◆ Exercise objective ◆
The reply must reproduce each line below exactly.
==== The data
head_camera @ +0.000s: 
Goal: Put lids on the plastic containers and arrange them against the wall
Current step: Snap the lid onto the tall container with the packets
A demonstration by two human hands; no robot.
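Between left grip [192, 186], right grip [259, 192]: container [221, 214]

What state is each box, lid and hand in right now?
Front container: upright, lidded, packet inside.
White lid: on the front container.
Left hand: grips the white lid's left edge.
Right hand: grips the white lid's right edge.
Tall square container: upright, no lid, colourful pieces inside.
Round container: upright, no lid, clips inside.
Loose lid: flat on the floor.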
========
◆ Output of the task ◆
head_camera @ +0.000s: 
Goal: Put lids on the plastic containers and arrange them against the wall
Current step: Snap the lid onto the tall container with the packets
A demonstration by two human hands; no robot.
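Between left grip [192, 186], right grip [259, 192]: container [221, 214]

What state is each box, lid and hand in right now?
Front container: upright, lidded, packet inside.
White lid: on the front container.
Left hand: grips the white lid's left edge.
Right hand: grips the white lid's right edge.
Tall square container: upright, no lid, colourful pieces inside.
Round container: upright, no lid, clips inside.
Loose lid: flat on the floor.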

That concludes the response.